Your S items are not that unusual for an NT. However, your N items are pretty exclusively N. I vote ENTJ.


----------



## SherylLynn (May 5, 2010)

Troisi said:


> Calling all MBTI experts! I need your opinions please!
> 
> So whenever I take a MBTI test my results are either ENTJ or ESTJ. Usually I test as an ESTJ but my S preference is very weak. I am certain I have Extroversion, Thinking and Judgment but the S/N is where I'm having difficulty being certain. Here are a few reasons why I think I might be one or the other.
> 
> ...


I am not professionally qualified to say which you are, but I noticed "I try", which to me means learned behavior, not innate behavior. Same with your last comment 'tend not to get fixated" which says to me that you are fixated on details, but you have learned not to unless necessary.


----------



## Black Rabbit (Apr 15, 2010)

SherylLynn said:


> I am not professionally qualified to say which you are, but I noticed "I try", which to me means learned behavior, not innate behavior. Same with your last comment 'tend not to get fixated" which says to me that you are fixated on details, but you have learned not to unless necessary.

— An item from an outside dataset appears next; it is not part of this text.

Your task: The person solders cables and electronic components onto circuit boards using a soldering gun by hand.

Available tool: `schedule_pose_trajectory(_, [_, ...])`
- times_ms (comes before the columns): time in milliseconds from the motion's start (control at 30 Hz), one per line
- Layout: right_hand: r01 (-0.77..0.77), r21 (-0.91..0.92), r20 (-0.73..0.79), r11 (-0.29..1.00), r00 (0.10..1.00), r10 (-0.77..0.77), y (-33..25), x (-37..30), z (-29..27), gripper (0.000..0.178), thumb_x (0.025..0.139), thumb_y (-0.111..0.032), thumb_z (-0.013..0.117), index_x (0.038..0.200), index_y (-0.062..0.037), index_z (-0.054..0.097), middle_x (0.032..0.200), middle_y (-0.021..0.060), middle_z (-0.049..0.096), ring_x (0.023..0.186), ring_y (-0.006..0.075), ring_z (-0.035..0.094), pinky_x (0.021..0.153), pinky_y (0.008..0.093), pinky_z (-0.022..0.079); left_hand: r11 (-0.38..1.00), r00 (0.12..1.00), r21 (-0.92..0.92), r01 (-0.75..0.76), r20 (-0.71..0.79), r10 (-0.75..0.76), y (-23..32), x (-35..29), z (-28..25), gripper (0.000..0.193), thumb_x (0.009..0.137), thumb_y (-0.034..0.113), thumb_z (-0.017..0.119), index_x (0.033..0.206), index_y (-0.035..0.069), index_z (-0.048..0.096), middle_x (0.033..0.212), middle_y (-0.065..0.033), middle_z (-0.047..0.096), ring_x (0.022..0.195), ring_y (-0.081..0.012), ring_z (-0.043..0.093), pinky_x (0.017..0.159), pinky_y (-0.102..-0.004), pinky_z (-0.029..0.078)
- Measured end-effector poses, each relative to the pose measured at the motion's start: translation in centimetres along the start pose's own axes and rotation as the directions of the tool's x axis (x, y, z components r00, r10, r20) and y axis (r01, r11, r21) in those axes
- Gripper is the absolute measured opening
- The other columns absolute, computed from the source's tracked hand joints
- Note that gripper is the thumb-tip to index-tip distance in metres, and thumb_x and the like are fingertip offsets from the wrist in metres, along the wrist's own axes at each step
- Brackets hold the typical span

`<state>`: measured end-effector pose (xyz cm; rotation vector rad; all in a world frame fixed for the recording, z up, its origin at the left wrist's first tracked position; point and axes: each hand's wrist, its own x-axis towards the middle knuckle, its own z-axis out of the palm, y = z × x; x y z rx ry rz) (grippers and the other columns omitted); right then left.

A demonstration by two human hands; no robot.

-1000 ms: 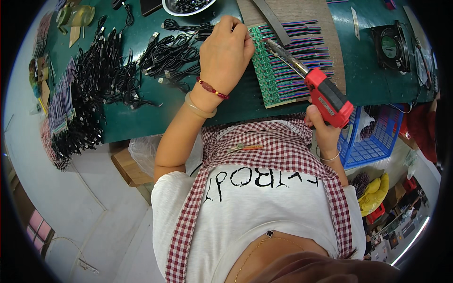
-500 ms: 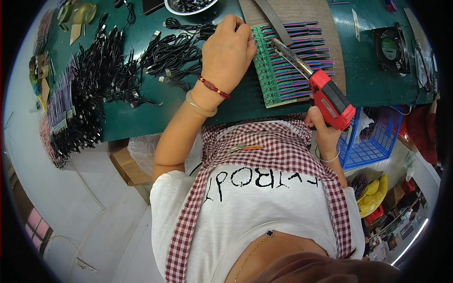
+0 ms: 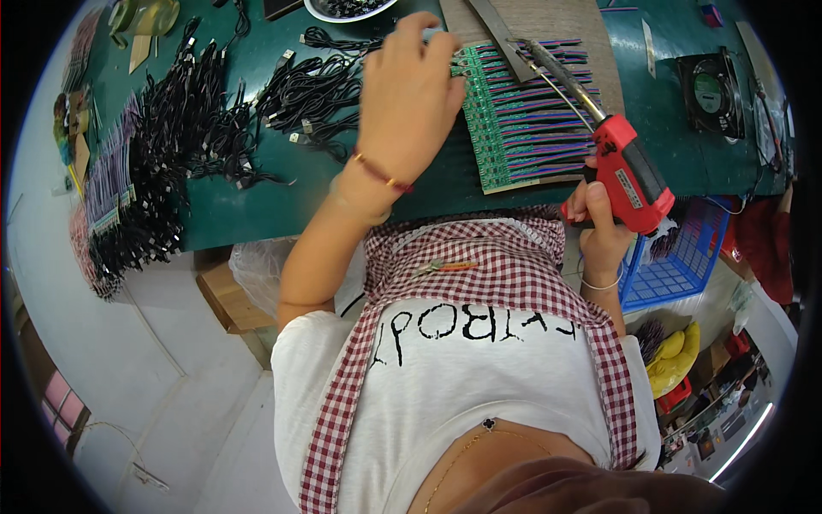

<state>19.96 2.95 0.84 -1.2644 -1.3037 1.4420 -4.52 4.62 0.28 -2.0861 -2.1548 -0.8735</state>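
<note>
My right hand point(image 3: 602, 224) grips a red soldering gun point(image 3: 632, 180) with a black grip panel and a thin feed tube along its barrel. Its tip points up and left, over a metal strip point(image 3: 501, 38) that lies across the far boards. Beneath is a row of green circuit boards point(image 3: 492, 128) with several bundles of coloured wires point(image 3: 548, 128) running right. My left hand point(image 3: 404, 103), slightly blurred, hovers at the row's far left edge, its fingers apart and nothing visible in them. Beside it lie black USB cables point(image 3: 317, 94).
A white bowl of small dark parts point(image 3: 349, 8) stands at the far edge. More black cables point(image 3: 171, 128) are heaped at the left. A black fan point(image 3: 711, 92) sits at the right of the green table point(image 3: 257, 214). A blue plastic crate point(image 3: 676, 274) is below the right edge.
The soldering gun has drawn right and slightly up, off the left part of the boards. My left hand's fingers have spread and shifted slightly away from the board edge.
</note>
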Motion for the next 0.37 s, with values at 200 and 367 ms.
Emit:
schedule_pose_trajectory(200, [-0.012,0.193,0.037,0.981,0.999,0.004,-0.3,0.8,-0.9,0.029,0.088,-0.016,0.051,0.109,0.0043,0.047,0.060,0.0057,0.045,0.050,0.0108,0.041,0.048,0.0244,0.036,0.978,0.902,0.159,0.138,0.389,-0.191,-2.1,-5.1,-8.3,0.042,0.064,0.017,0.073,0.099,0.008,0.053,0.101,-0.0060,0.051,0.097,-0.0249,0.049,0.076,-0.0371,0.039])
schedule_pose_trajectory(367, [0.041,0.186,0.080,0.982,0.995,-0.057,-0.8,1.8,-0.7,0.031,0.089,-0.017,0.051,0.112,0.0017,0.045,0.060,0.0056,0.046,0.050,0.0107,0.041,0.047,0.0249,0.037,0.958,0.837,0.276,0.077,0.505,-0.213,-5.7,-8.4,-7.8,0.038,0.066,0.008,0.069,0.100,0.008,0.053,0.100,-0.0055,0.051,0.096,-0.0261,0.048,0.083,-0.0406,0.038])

Thank you SheryLynn. I see what you're saying but I usually don't use many words that are too absolute. I think it's just the way I say explain things.


----------



## Thorgar (Apr 3, 2010)

Do you often think about how things could be instead of how they are, like playing out a simulated reality in your head? Do you live partly with your mind in the future, or pretty much in the here and now?


----------



## Jinxies (May 5, 2010)

Thorgar said:


> Your S items are not that unusual for an NT. However, your N items are pretty exclusively N. I vote ENTJ.


 
Ditto, I think. I'm a very solid ENTJ... never vary in the tests I've taken. With that said, in business, I can pay attention to the details, especially when I know they are critical to achieving my big picture result. I can be adaptable to look at a situation and know what needs to change, and if I don't have someone to trust to accomplish the little things, then I will do them. Sometimes they are even fun and satifsying... but by majority, I don't focus on the little things and tend to delegate them off. My eye is always on the big picture. 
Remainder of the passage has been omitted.